Amazon has disabled Google’s contentious cookieless tracking and targeting technology.
According to website code analyzed by Digiday and three technology experts who assisted Digiday in reviewing the code, most of Amazon’s properties, including Amazon.com, WholeFoods.com, and Zappos.com, are preventing Google’s tracking system FLoC ( Federated Learning of Cohorts) from gathering valuable data that show the products people research in Amazon’s vast e-commerce domain.
Amazon, however, has refused to comment on this story.

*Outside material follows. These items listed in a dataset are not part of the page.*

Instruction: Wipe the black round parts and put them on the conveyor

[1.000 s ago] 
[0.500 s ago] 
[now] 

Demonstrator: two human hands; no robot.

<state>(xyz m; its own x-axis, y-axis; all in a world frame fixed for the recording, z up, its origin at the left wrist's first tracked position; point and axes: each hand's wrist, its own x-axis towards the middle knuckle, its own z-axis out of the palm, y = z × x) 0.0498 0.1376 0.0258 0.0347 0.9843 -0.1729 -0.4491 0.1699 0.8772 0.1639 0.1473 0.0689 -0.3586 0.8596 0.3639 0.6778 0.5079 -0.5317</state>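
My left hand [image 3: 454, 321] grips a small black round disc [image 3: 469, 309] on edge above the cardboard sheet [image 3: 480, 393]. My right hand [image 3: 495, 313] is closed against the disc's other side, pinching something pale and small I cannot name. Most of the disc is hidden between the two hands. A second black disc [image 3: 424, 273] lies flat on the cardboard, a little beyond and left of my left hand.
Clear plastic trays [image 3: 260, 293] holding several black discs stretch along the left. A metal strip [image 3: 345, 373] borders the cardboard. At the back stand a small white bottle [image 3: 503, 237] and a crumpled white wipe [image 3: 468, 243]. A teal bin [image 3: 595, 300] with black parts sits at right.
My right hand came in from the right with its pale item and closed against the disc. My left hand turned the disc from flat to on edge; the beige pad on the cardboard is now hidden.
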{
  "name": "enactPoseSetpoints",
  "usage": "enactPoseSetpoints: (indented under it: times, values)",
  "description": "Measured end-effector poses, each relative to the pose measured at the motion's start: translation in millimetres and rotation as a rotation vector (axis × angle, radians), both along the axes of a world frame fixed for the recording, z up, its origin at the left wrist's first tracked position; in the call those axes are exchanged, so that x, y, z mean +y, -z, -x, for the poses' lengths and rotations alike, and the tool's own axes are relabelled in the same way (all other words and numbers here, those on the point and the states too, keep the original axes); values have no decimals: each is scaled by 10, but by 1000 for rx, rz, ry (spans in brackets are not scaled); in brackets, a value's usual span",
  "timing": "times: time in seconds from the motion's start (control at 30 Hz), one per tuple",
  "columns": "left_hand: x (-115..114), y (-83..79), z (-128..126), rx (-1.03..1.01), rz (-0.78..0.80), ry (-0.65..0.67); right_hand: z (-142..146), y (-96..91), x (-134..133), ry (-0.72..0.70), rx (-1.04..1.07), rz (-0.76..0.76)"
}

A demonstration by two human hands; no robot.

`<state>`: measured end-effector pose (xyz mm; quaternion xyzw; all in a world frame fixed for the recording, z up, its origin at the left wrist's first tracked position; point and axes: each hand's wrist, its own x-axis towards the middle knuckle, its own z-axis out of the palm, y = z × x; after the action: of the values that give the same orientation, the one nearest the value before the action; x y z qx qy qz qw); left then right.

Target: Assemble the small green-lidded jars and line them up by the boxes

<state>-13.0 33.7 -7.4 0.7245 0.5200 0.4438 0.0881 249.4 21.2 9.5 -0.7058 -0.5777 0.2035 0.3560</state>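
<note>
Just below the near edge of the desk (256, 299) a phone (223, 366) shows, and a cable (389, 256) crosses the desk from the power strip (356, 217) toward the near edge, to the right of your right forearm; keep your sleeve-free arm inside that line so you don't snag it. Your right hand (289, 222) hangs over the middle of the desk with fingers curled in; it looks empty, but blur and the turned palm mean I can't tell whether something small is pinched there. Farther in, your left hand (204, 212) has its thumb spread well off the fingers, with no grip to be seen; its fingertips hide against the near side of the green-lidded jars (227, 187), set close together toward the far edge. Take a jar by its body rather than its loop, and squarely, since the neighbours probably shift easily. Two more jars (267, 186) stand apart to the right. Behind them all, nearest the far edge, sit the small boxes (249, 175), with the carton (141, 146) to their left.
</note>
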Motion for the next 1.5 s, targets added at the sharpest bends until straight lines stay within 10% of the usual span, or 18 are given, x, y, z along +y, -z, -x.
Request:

Because Google’s system collects data about people’s web activities to inform how it classifies them, Amazon’s indiscernible action is a major blow to Google’s plan to guide the future of digitalized ad tracking after the collapse of cookies.
Amazon’s this move could also give it an advantage in inflating its own efforts to sell advertising across the open web.
Amanda Martin, the Vice-President of enterprise partnerships at Goodway Group, said-
“This move is in direct correlation with Google’s attempt to provide an alternative to the third-party cookie.”
Martin also referred to Amazon’s decision to block FLoC on most of its sites as just another example of the chess moves that Google, Apple, Facebook, and Amazon are making as data privacy demands push the demolition of the cornerstone of data tracking throughout the internet: the third-party cookie.
Last week, Digiday saw as Amazon updated code to its digital assets to prevent FLoC from monitoring visitors using Google’s Chrome browser, with the assistance of three technologists.
Up until 10th June, WholeFoods.com and Woot.com did not include any code to bar FLoC, but since that day, the sits added a code telling Google’s system not to include activities of their visitors to inform cohorts or assign IDs.
However, there is one limitation with FLoC blocking on Whole Foods pages. While the other Amazon-owned domains described here that block FLoC use Google’s suggested technique of sending a response header from HTML pages, Whole Foods uses an opt-out header from Amazon analytics queries.
One of the technologists said that the distinction is significant because Amazon’s approach for most sites employs the technique recommended by Google, which is 100% effective. So, according to the technologist, the approach used to block FLoC on Whole Foods Pages could be an intentional move by Amazon.
At this point, we can ask – why exactly is Amazon blocking FLoC?
Here are some reasons –
- To Protect Its Own Intellectual Property
Amazon may be wanting to block FLoC to preserve its data that shows people’s behavior in the products they research, review, and buy online. Amazon is celebrating its Prime Days today, i.e., the 21st and on the 22nd of June and it expects its site to be filled with shoppers.
This is why this seems like the ideal time to mark boundaries and prevent Google from accessing its valuable data. Amazon is just looking out for the best strategies to protects its shopper data from Google and ad tech firms alike.
- For Competitive Reasons
Amazon aspires to capture a larger share of the ad capital that Google controls by selling digital advertisements outside of Amazon sites. As Amazon’s demand-side platform business grows, the company intends to release an identifier for monitoring and analyzing advertisements sold through the DSP and by publishers via Amazon’s publisher services division.
An Amazon-focused agency executive, during a conversation with Digiday, said-
“ Why give Google an inch?”
FLoC is meant to safeguard people’s privacy, according to Google, because it utilizes machine learning to categorize them based on the web pages they have visited rather than tracking them individually. The technology is now in its initial stages and it collects data on which websites, content, and items users are interested in.
By blocking FLoC, Amazon will not be able to grasp the clues that FLoc IDs provide that give companies access to people’s behavior online.